EXERCISE DESCRIPTION: Print out the full material below, exact in every line, with no images included.

(Beginning of THE DATA)

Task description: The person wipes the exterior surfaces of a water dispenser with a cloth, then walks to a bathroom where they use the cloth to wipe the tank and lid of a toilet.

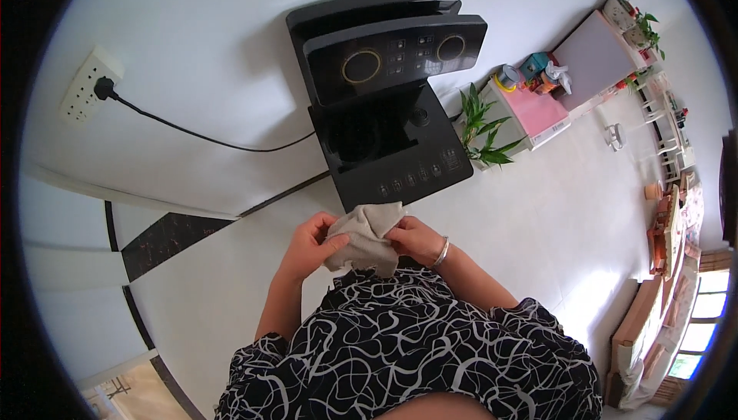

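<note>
A crumpled beige cloth [367, 237] is held between both my hands in front of my body. My left hand [310, 242] grips its left side with the thumb on top. On the cloth's right side, my right hand [417, 238] pinches a fold; a silver bangle circles that wrist. Just beyond the cloth stands a tall black floor-standing dispenser machine [388, 93] with two round dials and rows of buttons. The cloth's top edge nearly touches the machine's lower front panel.
A black cable [204, 137] runs from the machine to a white wall socket [86, 86]. A potted green plant [483, 129] stands right of the machine. Farther right are a pink box [534, 109], a white table and wooden furniture [669, 228].
</note>
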`<state>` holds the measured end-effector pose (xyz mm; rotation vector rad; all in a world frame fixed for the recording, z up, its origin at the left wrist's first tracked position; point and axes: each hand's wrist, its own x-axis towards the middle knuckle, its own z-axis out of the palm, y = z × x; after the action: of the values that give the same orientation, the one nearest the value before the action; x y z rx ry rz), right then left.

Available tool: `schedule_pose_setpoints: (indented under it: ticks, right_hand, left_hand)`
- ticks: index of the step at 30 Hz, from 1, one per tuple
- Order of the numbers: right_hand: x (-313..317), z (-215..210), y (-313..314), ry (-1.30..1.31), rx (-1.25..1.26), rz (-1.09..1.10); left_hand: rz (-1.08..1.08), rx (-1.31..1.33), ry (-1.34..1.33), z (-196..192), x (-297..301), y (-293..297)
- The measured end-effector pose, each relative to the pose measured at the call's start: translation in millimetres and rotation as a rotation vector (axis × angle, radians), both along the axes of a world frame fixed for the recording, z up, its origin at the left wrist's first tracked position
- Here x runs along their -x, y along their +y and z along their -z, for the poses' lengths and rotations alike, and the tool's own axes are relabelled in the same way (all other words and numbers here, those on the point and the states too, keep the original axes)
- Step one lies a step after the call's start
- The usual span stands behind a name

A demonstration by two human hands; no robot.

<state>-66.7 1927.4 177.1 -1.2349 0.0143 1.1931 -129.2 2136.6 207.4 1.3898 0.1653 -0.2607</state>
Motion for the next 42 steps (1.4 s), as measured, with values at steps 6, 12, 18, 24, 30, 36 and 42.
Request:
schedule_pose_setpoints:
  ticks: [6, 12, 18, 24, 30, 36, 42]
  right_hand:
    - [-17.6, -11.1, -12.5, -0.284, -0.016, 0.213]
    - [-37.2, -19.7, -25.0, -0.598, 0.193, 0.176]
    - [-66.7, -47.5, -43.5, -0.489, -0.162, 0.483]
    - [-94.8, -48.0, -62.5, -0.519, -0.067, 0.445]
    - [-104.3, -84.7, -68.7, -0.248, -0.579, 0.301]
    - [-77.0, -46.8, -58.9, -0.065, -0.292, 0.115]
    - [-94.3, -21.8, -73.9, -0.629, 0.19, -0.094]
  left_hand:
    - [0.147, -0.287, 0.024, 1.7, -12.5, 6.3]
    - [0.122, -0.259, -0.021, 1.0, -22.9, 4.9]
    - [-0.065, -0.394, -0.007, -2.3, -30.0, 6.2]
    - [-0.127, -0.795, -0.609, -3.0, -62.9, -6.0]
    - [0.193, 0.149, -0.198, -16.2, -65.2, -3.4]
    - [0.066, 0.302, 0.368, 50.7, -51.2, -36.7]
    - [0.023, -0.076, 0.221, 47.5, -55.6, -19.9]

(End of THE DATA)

SOLVED PROBLEM:
Task description: The person wipes the exterior surfaces of a water dispenser with a cloth, then walks to a bathroom where they use the cloth to wipe the tank and lid of a toilet.


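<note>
A crumpled beige cloth [367, 237] is held between both my hands in front of my body. My left hand [310, 242] grips its left side with the thumb on top. On the cloth's right side, my right hand [417, 238] pinches a fold; a silver bangle circles that wrist. Just beyond the cloth stands a tall black floor-standing dispenser machine [388, 93] with two round dials and rows of buttons. The cloth's top edge nearly touches the machine's lower front panel.
A black cable [204, 137] runs from the machine to a white wall socket [86, 86]. A potted green plant [483, 129] stands right of the machine. Farther right are a pink box [534, 109], a white table and wooden furniture [669, 228].
</note>
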`<state>` holds the measured end-effector pose (xyz mm; rotation vector rad; all in a world frame fixed for the recording, z up, its origin at the left wrist's first tracked position; point and axes: each hand's wrist, its own x-axis towards the middle knuckle, its own z-axis out of the palm, y = z × x; after the action: of the values that give the same orientation, the one nearest the value before the action; x y z rx ry rz), right then left.

Available tool: `schedule_pose_setpoints: (indented under it: ticks, right_hand, left_hand)`
- ticks: index of the step at 30 Hz, from 1, one per tuple
- Order of the numbers: right_hand: x (-313..317), z (-215..210), y (-313..314), ry (-1.30..1.31), rx (-1.25..1.26), rz (-1.09..1.10); left_hand: rz (-1.08..1.08), rx (-1.31..1.33), ry (-1.34..1.33), z (-196..192), x (-297..301), y (-293..297)
- The measured end-effector pose, each relative to the pose measured at the call's start: translation in millimetres and rotation as a rotation vector (axis × angle, radians), both along the axes of a world frame fixed for the recording, z up, its origin at the left wrist's first tracked position
- Here x runs along their -x, y along their +y and z along their -z, for the poses' lengths and rotations alike, and the tool's own axes are relabelled in the same way (all other words and numbers here, those on the point and the states too, keep the original axes)
- Step one lies a step after the call's start
- The usual span stands behind a name

A demonstration by two human hands; no robot.

<state>-66.7 1927.4 177.1 -1.2349 0.0143 1.1931 -129.2 2136.6 207.4 1.3898 0.1653 -0.2607</state>
Motion for the next 42 steps (1.4 s), as measured, with values at steps 6, 12, 18, 24, 30, 36 and 42.
Request:
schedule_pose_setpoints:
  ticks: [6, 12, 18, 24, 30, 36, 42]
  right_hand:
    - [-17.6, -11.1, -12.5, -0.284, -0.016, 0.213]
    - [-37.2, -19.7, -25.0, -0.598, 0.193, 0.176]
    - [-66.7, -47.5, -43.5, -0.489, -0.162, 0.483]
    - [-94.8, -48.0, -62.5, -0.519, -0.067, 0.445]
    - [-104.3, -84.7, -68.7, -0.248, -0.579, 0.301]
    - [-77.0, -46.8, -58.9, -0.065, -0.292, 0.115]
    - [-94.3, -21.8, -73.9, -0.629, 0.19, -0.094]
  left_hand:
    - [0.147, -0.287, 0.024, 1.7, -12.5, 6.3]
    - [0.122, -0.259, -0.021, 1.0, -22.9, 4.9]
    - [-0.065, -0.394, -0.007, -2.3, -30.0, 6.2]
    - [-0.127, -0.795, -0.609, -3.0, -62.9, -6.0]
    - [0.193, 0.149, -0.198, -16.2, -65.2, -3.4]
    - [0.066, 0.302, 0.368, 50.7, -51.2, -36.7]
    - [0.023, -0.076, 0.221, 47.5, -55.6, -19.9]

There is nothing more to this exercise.